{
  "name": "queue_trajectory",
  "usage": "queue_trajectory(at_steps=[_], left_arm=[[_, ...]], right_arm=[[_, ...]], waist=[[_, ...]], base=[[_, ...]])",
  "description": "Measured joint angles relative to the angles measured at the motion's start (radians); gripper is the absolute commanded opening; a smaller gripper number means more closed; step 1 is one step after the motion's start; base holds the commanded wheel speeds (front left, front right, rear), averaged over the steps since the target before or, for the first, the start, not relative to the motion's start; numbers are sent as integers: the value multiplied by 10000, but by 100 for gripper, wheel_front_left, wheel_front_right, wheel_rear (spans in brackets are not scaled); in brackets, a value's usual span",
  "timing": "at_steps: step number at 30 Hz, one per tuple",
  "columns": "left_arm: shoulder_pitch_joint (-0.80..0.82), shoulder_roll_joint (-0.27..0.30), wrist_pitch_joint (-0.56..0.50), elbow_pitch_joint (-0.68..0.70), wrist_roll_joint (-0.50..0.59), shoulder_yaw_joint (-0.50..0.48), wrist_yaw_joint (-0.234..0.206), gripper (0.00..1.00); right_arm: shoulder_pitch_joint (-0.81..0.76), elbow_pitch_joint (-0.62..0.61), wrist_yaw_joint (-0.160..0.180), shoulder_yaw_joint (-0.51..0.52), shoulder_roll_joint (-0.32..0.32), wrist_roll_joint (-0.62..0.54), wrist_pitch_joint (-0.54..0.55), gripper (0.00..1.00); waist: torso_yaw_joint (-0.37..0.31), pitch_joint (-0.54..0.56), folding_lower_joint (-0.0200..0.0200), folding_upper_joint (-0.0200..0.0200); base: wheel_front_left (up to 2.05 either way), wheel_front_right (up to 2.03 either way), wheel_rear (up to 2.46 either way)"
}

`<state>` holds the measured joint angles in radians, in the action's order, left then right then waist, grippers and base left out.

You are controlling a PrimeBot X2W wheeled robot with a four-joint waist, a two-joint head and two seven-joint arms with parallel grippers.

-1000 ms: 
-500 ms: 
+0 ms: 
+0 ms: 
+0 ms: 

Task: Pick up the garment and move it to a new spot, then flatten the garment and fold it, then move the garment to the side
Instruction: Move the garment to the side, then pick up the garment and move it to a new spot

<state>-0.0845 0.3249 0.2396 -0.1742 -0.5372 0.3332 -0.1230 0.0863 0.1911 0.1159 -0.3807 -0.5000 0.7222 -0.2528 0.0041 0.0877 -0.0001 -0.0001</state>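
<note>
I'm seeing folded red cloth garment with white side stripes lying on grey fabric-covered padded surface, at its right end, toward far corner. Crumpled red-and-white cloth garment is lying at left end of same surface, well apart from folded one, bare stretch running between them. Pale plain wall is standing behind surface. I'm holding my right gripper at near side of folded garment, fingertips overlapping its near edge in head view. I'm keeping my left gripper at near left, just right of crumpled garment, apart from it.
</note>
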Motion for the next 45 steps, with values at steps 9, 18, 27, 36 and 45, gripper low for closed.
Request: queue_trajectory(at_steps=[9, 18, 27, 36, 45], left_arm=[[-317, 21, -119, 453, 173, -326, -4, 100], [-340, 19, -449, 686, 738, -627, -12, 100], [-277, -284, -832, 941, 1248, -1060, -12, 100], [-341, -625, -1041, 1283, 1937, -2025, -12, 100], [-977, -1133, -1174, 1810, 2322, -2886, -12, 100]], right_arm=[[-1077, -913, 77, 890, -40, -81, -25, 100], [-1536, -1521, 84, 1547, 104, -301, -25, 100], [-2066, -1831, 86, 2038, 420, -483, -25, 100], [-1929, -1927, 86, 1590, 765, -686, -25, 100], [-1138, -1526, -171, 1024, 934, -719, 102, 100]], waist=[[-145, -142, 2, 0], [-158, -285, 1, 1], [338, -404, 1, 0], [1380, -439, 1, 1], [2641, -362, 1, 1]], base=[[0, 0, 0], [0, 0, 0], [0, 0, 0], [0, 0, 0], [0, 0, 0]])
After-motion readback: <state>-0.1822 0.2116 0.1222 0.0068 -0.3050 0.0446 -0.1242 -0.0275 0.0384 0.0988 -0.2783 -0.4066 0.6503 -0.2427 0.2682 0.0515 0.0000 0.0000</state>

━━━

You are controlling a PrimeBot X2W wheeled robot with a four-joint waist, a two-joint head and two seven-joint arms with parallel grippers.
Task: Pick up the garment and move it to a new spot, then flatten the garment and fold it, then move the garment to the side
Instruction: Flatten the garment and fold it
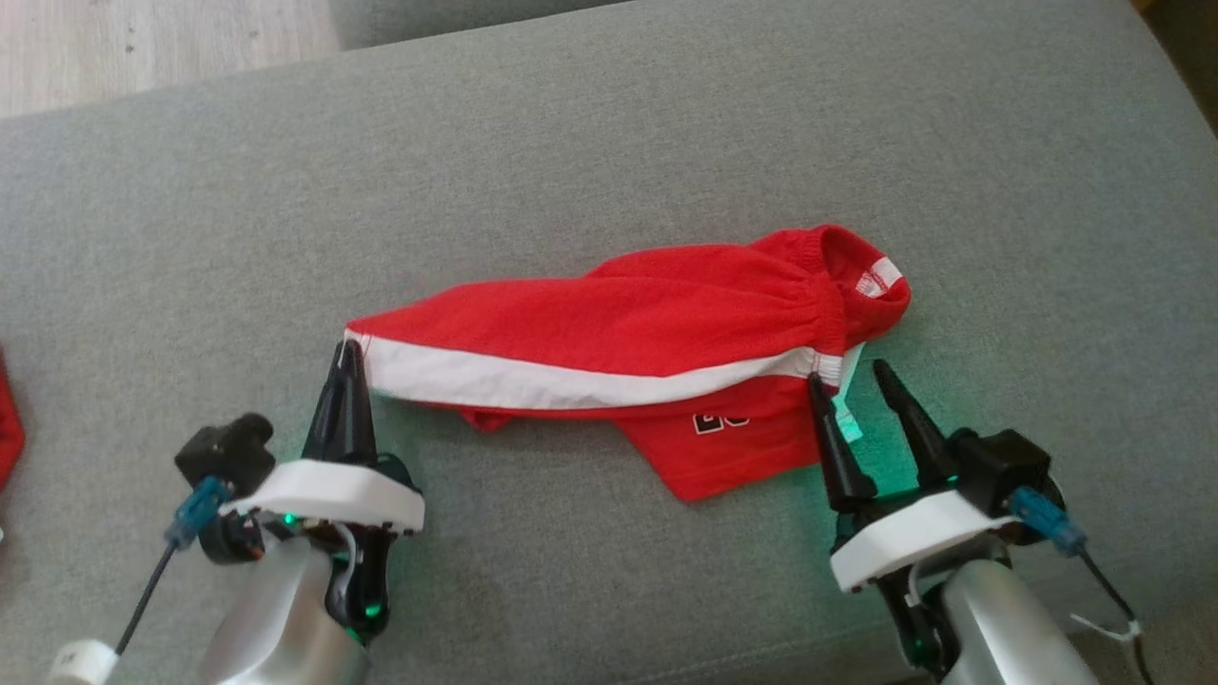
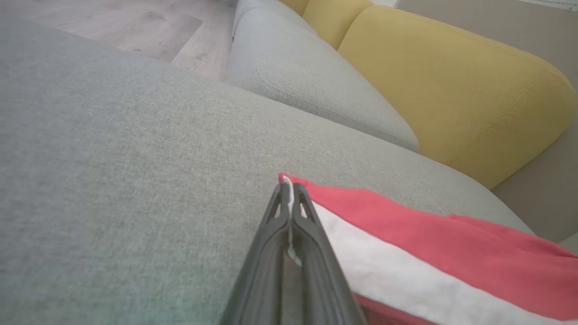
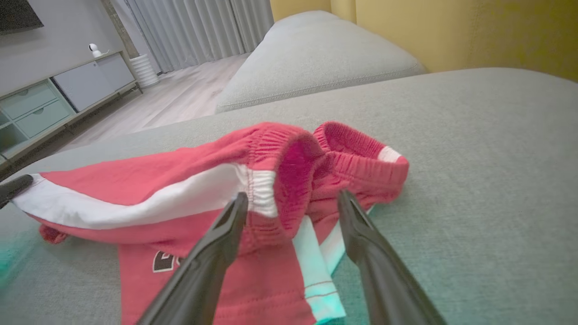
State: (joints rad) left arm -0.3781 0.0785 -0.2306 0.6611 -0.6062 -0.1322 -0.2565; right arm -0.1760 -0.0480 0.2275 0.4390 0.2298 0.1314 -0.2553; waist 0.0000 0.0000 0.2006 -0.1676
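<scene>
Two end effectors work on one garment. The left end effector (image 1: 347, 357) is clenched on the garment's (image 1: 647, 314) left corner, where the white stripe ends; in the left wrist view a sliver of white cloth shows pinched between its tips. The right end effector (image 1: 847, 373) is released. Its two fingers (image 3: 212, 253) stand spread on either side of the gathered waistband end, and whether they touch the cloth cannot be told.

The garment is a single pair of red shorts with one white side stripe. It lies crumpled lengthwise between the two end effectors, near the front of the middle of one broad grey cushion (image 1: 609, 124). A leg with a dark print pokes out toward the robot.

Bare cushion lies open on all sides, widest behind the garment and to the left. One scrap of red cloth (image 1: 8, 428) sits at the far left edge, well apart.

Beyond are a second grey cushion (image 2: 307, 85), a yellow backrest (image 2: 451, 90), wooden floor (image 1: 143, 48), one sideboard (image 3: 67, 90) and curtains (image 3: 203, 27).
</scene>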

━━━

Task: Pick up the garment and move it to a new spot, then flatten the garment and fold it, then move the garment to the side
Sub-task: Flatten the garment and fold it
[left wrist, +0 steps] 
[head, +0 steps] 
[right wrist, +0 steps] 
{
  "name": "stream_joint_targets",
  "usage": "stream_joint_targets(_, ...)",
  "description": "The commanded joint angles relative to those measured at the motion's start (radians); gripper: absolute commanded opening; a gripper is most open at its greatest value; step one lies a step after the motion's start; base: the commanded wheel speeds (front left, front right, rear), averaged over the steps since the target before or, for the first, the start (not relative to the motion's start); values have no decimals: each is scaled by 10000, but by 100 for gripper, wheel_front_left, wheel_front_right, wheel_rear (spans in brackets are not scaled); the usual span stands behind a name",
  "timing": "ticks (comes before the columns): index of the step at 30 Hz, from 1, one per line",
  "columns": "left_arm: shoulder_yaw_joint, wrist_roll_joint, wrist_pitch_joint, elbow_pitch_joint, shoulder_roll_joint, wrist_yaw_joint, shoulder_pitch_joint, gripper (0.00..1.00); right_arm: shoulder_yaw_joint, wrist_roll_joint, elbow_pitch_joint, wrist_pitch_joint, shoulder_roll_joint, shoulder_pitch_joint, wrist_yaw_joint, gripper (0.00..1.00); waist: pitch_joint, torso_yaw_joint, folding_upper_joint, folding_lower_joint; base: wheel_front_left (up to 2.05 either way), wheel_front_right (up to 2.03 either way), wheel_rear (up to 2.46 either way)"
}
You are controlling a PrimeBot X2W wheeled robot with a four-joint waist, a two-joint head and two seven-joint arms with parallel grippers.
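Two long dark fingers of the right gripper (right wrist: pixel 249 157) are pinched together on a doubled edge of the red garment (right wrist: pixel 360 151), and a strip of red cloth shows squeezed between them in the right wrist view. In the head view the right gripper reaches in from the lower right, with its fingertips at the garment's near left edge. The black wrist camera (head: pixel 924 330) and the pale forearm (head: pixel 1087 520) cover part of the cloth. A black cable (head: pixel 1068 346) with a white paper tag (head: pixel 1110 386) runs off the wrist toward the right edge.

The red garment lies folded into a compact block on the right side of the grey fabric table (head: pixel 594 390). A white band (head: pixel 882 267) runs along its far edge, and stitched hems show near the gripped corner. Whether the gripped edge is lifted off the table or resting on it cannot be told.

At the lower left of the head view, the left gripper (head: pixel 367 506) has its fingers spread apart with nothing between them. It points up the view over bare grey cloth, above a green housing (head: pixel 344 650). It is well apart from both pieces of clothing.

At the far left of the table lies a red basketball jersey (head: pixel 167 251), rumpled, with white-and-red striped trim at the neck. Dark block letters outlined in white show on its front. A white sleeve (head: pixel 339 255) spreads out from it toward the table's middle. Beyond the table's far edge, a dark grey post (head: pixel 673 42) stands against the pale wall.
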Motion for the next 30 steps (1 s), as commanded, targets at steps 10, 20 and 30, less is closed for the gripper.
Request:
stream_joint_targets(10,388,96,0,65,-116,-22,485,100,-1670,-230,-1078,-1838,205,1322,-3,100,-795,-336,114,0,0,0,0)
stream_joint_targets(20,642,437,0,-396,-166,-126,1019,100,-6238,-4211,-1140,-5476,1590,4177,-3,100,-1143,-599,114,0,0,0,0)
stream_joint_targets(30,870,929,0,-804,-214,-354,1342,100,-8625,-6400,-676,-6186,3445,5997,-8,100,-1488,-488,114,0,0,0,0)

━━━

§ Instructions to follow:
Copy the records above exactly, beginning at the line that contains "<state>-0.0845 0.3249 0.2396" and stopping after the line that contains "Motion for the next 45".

§ Solution to this problem:
<state>-0.0845 0.3249 0.2396 -0.1742 -0.5372 0.3332 -0.1230 0.0863 0.1911 0.1159 -0.3807 -0.5000 0.7222 -0.2528 0.0041 0.0877 -0.0001 -0.0001</state>
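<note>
I'm seeing folded red cloth garment with white side stripes lying on grey fabric-covered padded surface, at its right end, toward far corner. Crumpled red-and-white cloth garment is lying at left end of same surface, well apart from folded one, bare stretch running between them. Pale plain wall is standing behind surface. I'm holding my right gripper at near side of folded garment, fingertips overlapping its near edge in head view. I'm keeping my left gripper at near left, just right of crumpled garment, apart from it.
</note>
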Motion for the next 45 steps, with values at steps 9, 18, 27, 36 and 45, gripper low for closed.

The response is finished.